Gurumurthy Meera, Gopalan Narendran, Patel Leena, Davis Andrew, Srinivasalu Vignes Anand, Rajaram Shakira, Goodall Ruth, Bronson Gay
Vital Strategies, Singapore, Singapore.
Indian Council of Medical Research - National Institute for Research in Tuberculosis, Chennai, India.
PLOS Glob Public Health. 2025 Apr 1;5(4):e0004259. doi: 10.1371/journal.pgph.0004259. eCollection 2025.
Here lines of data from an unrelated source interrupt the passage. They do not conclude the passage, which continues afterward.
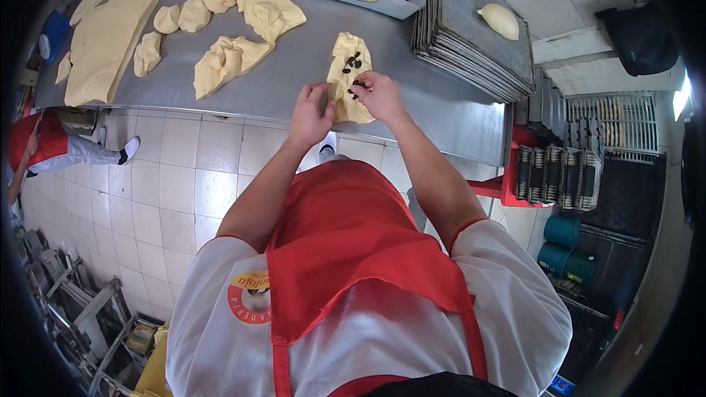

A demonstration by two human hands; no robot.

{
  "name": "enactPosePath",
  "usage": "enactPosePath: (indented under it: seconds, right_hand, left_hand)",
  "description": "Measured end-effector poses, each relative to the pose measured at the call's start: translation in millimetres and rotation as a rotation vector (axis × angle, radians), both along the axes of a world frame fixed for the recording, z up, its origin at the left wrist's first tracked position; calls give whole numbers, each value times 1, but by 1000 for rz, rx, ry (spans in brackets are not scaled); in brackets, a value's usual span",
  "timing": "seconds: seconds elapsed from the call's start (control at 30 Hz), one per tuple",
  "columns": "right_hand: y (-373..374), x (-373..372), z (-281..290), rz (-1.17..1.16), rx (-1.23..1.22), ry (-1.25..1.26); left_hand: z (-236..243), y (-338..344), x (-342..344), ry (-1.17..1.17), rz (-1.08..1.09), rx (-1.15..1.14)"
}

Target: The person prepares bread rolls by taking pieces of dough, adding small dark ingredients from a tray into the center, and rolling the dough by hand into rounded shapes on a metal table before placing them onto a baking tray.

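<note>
Left hand (312, 114) half-curled (thumb apart), beside dough strip (343, 79), right hand (376, 95) pinching raisin-like pieces (356, 91)

On the tabletop (441, 125), a dough strip (340, 59) lies by the near edge, bits (348, 63) on it. Pieces (272, 16) lie left; behind stands a tub (390, 9); right, a tray stack (463, 15) bears a ball (500, 21).
</note>
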State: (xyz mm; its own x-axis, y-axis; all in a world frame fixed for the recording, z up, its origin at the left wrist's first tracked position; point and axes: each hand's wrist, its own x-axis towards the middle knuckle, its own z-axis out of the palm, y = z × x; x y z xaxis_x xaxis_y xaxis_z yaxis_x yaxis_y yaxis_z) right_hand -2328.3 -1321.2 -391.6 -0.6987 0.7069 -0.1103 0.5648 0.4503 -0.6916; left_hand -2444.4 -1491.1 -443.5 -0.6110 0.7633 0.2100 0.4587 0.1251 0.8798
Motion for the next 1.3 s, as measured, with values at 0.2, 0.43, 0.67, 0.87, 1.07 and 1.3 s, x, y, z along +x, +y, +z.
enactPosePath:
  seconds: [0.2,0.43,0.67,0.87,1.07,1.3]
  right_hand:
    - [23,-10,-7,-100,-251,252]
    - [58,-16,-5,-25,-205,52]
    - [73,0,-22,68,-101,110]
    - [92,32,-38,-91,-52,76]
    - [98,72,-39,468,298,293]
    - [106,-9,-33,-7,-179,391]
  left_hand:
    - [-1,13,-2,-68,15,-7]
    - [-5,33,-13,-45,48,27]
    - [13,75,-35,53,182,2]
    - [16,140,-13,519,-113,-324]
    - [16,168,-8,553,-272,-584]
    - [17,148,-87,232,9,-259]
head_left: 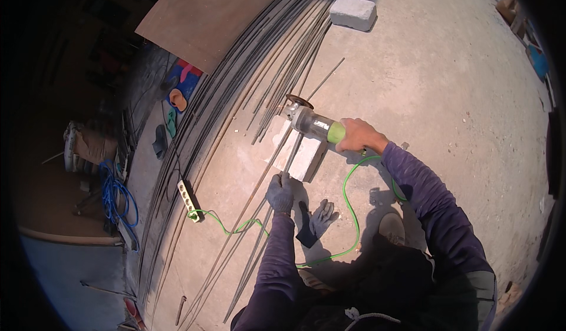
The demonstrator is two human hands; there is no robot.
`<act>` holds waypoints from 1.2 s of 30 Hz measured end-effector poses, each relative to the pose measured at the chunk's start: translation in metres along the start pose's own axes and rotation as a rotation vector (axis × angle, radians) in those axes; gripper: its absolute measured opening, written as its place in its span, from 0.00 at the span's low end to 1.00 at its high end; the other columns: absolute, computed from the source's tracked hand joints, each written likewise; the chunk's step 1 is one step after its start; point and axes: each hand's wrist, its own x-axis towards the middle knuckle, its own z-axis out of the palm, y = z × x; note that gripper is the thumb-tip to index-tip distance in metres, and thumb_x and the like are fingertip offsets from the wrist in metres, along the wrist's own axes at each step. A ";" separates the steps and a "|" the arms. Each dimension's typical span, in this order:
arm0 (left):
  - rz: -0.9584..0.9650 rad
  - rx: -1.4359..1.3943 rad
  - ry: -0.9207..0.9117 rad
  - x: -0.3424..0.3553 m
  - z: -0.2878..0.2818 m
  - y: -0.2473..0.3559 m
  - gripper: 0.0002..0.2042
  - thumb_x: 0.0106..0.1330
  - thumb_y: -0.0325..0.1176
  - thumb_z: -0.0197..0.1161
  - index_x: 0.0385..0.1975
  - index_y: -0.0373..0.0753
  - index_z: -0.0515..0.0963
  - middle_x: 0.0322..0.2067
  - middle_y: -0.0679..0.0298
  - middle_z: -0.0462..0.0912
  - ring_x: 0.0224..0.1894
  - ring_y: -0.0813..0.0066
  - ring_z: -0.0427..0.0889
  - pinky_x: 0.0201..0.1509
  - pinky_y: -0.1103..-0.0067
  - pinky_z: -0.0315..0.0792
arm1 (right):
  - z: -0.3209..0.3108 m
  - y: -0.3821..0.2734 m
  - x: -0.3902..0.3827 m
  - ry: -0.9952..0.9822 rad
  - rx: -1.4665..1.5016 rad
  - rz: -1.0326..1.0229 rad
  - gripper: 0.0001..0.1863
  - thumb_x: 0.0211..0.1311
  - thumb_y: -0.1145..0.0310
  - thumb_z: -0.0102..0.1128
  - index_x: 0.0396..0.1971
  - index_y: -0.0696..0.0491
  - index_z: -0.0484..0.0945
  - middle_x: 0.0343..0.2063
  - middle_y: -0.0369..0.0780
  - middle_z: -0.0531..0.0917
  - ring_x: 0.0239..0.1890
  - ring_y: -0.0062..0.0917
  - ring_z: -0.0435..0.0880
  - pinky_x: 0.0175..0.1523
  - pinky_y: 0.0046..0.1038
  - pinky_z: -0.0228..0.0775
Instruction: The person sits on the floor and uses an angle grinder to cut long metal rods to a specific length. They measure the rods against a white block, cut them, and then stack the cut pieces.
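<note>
Metal rods (260, 53) are spread from twelve o'clock anticlockwise to eight. Centrally, a dark rod (293, 153) is held across a white block (309, 157); at the block's one o'clock an angle grinder (315, 124) is gripped by the right hand (359, 135), at its seven the rod is clasped by the gloved left hand (280, 195).

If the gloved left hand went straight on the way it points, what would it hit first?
The left hand would probably meet the near edge of the pale block, where metal rods lie across it. Depth is unclear here, so it might pass over the top.
</note>
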 end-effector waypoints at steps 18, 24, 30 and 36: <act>-0.010 0.000 -0.020 0.000 0.002 -0.002 0.16 0.69 0.47 0.61 0.38 0.38 0.84 0.31 0.49 0.86 0.35 0.52 0.87 0.40 0.64 0.77 | 0.000 0.003 0.001 -0.012 0.003 0.015 0.34 0.36 0.56 0.72 0.45 0.61 0.79 0.36 0.54 0.86 0.40 0.47 0.87 0.45 0.39 0.79; 0.016 -0.010 -0.004 0.001 0.002 -0.005 0.16 0.69 0.46 0.61 0.39 0.38 0.84 0.31 0.49 0.86 0.35 0.52 0.87 0.41 0.64 0.77 | 0.002 0.004 0.004 -0.009 0.013 0.001 0.34 0.36 0.56 0.71 0.45 0.62 0.79 0.37 0.54 0.86 0.40 0.46 0.87 0.46 0.39 0.79; -0.014 -0.014 -0.022 0.001 0.001 -0.001 0.16 0.69 0.46 0.61 0.39 0.38 0.84 0.31 0.50 0.87 0.35 0.53 0.87 0.41 0.65 0.77 | 0.001 0.005 0.003 -0.021 0.045 -0.006 0.34 0.37 0.56 0.72 0.46 0.62 0.79 0.38 0.54 0.86 0.41 0.46 0.87 0.47 0.38 0.78; 0.063 -0.013 -0.026 0.001 0.002 -0.011 0.16 0.70 0.46 0.61 0.39 0.38 0.84 0.30 0.49 0.86 0.34 0.51 0.86 0.39 0.63 0.77 | 0.006 0.012 -0.004 -0.029 0.208 -0.001 0.33 0.38 0.58 0.73 0.46 0.61 0.79 0.40 0.51 0.86 0.42 0.41 0.87 0.48 0.36 0.78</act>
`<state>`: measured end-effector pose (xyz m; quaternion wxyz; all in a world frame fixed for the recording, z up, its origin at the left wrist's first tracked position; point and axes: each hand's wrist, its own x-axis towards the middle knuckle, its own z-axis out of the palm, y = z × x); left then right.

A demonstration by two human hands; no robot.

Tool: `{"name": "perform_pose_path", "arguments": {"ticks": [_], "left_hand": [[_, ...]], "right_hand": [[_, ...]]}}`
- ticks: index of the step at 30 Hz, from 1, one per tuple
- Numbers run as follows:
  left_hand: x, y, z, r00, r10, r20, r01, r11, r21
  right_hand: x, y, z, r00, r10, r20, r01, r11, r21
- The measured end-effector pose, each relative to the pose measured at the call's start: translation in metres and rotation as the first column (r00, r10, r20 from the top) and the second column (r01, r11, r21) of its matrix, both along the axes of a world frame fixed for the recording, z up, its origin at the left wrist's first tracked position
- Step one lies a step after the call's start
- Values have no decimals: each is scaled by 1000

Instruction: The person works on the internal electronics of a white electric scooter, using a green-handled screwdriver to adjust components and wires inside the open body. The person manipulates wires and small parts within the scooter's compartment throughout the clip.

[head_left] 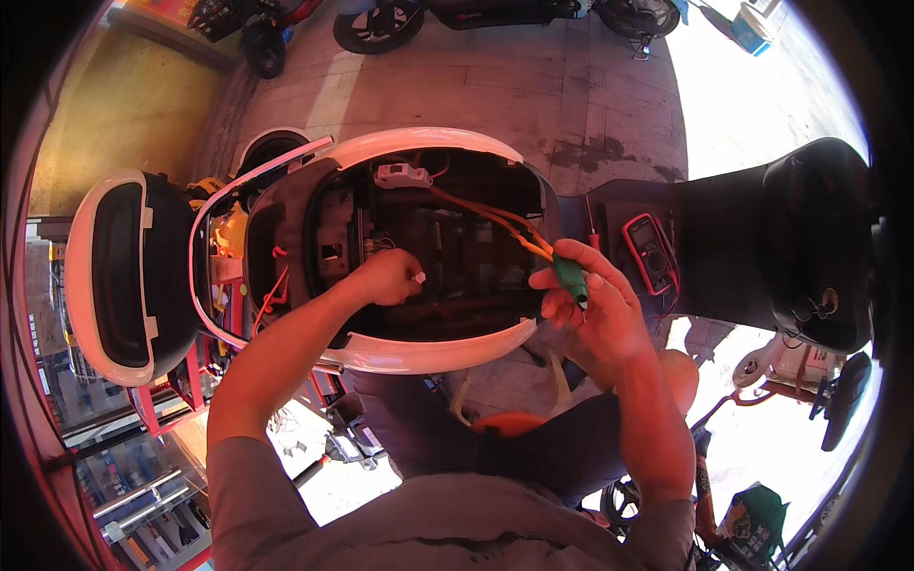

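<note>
Sitting gripped in the right hand (606, 306) is a green connector (571, 278); the left hand (388, 276) pinches a white piece (419, 278).

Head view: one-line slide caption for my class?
Green connector in right hand, white piece in left hand above open compartment.

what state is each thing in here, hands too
Bare left hand: closed on a small white piece
Bare right hand: gripping a green tapered connector
Thin orange cables: joined to the connector
White-rimmed oval compartment: open
Rectangular red-and-black multimeter: face up, on or off unclear
Blue-and-black two-wheeler: standing upright
</note>
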<state>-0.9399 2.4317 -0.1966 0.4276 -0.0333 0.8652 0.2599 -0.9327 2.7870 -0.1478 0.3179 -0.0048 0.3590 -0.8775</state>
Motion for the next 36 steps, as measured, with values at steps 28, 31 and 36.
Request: {"name": "perform_pose_path", "arguments": {"ticks": [28,31,36], "left_hand": [[38,3,59,948,88,-305,-71,995,68],[38,3,56,941,123,-314,-93,990,107],[39,1,57,944,113,-310,-79,989,122]], "right_hand": [[-20,-134,-69,884,261,388,-274,962,-24],[-20,-132,-72,884,276,378,-272,960,-65],[-21,-136,-70,895,267,358,-298,954,34]]}}
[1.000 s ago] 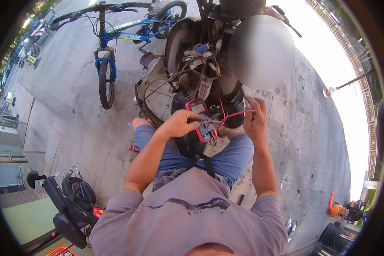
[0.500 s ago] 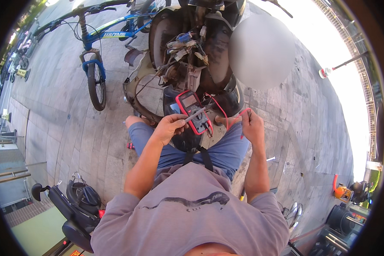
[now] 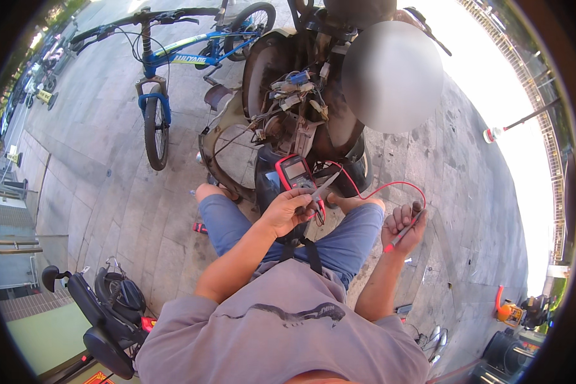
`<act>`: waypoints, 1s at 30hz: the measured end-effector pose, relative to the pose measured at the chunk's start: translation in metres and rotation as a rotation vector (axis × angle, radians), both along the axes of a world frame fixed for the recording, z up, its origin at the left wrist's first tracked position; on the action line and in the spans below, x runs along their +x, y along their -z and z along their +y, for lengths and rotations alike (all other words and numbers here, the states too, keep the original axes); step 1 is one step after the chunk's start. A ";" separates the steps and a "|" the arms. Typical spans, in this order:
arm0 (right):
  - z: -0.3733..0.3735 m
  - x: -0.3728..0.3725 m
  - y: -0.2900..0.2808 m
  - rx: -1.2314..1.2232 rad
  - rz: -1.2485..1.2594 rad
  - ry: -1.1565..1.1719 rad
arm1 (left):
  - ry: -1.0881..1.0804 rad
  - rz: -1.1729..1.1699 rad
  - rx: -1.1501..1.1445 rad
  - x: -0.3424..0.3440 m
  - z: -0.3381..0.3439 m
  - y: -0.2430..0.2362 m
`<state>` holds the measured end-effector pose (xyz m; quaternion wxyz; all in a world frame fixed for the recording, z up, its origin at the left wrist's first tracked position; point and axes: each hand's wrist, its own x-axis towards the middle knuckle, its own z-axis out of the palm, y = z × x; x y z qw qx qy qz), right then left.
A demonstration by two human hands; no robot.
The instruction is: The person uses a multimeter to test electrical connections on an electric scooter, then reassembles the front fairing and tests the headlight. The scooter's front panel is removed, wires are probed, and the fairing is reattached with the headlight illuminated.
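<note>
Compared with the earlier views, the right hand (image 3: 404,225) lies farther from the meter (image 3: 294,169) and turns palm upward, exposing the slim probe (image 3: 399,240) that slants across it. The red lead (image 3: 390,185) now spans the widened gap in a long arc. The left hand (image 3: 288,211) covers the meter's lower part, its grey strip (image 3: 327,184) angled more steeply upward.
</note>
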<state>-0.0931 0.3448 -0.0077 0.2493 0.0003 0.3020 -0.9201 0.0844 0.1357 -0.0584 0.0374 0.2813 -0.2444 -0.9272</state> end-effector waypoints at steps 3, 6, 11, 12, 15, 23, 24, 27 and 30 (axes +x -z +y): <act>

There is limited evidence on the effect of DM co-morbidity in those undergoing treatment for MDR-TB. We report post-hoc analyses of participants from the STREAM Clinical Trial (Stage 1 and 2 combined). Participants who self-reported diabetes, had random blood glucose ≥200mg/dl at baseline, or reported taking concomitant medication for diabetes were classified as the DM group. In total, 896 (n=84 DM, n=812 non-DM) and 976 (n=87 DM, n=889 non-DM) participants were included respectively in the efficacy and safety analyses reported here. Summary statistics for efficacy and safety outcomes were calculated. Hazard ratios (HR) for time-to-event outcomes were estimated using Cox-proportional hazard models. Compared to the non-DM group, the DM group were significantly older, more likely to be male and had a higher BMI. The DM group experienced a significantly higher proportion of serious adverse events (SAEs) (41% vs. 22%, p<0.001) but was comparable to the non-DM group on all other safety (grade 3-5 adverse events, deaths, unscheduled visits) as well as all efficacy parameters (proportion with unfavourable outcome, proportion FoR, time to FoR and culture conversion) assessed. The STREAM clinical trial experience indicated that it is possible to achieve similar treatment outcomes in people with MDR-TB who have a DM co-morbidity. However, this sub-population experienced more SAEs, underscoring the importance of close monitoring to manage their impact and improve MDR-TB treatment outcomes.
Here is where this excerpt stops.